■ Your task:
Print the whole listing, unchanged.
----------------------------------------
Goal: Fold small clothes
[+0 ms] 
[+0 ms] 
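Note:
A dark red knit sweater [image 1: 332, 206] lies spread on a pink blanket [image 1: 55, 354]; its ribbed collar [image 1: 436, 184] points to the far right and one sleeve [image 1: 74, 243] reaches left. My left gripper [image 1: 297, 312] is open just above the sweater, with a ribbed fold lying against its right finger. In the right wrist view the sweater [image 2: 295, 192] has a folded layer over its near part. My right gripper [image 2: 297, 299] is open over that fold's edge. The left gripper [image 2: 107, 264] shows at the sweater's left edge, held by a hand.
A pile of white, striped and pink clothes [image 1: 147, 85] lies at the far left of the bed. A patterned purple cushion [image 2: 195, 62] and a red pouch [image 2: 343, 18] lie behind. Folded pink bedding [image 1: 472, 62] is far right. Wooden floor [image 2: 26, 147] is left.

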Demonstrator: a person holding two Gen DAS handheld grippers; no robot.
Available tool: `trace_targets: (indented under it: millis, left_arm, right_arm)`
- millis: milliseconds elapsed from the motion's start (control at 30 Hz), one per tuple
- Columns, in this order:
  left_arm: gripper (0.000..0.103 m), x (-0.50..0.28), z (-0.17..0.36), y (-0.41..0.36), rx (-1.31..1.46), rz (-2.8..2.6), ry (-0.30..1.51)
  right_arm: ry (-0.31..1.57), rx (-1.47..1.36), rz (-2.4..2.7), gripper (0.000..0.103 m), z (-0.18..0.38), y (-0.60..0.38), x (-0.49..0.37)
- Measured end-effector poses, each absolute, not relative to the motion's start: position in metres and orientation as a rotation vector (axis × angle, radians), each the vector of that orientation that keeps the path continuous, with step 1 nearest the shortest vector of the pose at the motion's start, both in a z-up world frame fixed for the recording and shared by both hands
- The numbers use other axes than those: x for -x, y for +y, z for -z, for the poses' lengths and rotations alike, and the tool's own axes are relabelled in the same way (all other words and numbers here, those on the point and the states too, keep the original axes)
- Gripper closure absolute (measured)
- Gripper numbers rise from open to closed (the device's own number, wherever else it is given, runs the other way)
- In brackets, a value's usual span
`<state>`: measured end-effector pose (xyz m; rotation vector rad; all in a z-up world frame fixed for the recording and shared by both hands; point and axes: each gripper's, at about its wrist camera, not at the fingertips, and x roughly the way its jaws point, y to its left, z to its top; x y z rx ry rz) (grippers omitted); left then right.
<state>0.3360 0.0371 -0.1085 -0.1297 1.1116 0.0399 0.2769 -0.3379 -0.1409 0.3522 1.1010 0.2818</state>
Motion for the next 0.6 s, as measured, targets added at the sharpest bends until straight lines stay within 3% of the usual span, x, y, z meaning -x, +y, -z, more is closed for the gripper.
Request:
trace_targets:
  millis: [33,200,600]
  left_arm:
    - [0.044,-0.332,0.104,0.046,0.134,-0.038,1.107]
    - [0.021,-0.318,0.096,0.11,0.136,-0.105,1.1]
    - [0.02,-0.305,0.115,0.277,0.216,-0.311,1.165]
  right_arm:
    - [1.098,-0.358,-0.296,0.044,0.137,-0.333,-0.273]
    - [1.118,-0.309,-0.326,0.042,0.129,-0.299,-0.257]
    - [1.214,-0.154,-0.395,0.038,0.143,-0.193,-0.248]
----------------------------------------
■ Task output:
Goal: Fold small clothes
[+0 ms] 
[+0 ms] 
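Note:
A dark red knit sweater [image 1: 332, 206] lies spread on a pink blanket [image 1: 55, 354]; its ribbed collar [image 1: 436, 184] points to the far right and one sleeve [image 1: 74, 243] reaches left. My left gripper [image 1: 297, 312] is open just above the sweater, with a ribbed fold lying against its right finger. In the right wrist view the sweater [image 2: 295, 192] has a folded layer over its near part. My right gripper [image 2: 297, 299] is open over that fold's edge. The left gripper [image 2: 107, 264] shows at the sweater's left edge, held by a hand.
A pile of white, striped and pink clothes [image 1: 147, 85] lies at the far left of the bed. A patterned purple cushion [image 2: 195, 62] and a red pouch [image 2: 343, 18] lie behind. Folded pink bedding [image 1: 472, 62] is far right. Wooden floor [image 2: 26, 147] is left.
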
Demonstrator: a person holding two Gen DAS handheld grippers; no robot.
Available tool: `trace_targets: (indented under it: millis, left_arm, right_arm)`
- millis: milliseconds elapsed from the motion's start (control at 30 Hz), one per tuple
- Columns, in this order:
  left_arm: gripper (0.000..0.103 m), x (-0.50..0.28), z (-0.17..0.36), y (-0.41..0.36), rx (-1.31..1.46), rz (-2.8..2.6), ry (-0.30..1.51)
  right_arm: ry (-0.31..1.57), rx (-1.47..1.36), rz (-2.4..2.7), gripper (0.000..0.103 m), z (-0.18..0.38), y (-0.60..0.38), x (-0.49..0.37)
- Measured end-effector poses, each absolute, not relative to the motion's start: position in metres and orientation as a rotation vector (axis × angle, radians), each the vector of that orientation that keeps the path continuous, with step 1 nearest the shortest vector of the pose at the motion's start, both in a z-up world frame fixed for the recording and shared by both hands
- The numbers use other axes than those: x for -x, y for +y, z for -z, for the poses' lengths and rotations alike, and the tool's own axes are relabelled in the same way (all other words and numbers here, those on the point and the states too, keep the original axes)
- Gripper closure absolute (measured)
- Gripper numbers rise from open to closed (the device's own number, wherever else it is given, runs the other way)
- In brackets, a value's usual span
`<state>`: measured end-effector pose (xyz m; rotation vector rad; all in a z-up world frame fixed for the recording and shared by both hands; point and axes: each gripper's, at about its wrist camera, not at the fingertips, and x roughly the way its jaws point, y to its left, z to its top; x y z rx ry rz) (grippers omitted); left then right.
<state>0.3360 0.0371 -0.1085 -0.1297 1.1116 0.0399 0.2769 -0.3379 -0.1409 0.3522 1.1010 0.2818</state>
Motion for the next 0.6 s, as measured, targets added at the sharpest bends until straight lines stay within 3% of the usual span, x, y, z meaning -x, +y, -z, more is closed for the gripper.
Request:
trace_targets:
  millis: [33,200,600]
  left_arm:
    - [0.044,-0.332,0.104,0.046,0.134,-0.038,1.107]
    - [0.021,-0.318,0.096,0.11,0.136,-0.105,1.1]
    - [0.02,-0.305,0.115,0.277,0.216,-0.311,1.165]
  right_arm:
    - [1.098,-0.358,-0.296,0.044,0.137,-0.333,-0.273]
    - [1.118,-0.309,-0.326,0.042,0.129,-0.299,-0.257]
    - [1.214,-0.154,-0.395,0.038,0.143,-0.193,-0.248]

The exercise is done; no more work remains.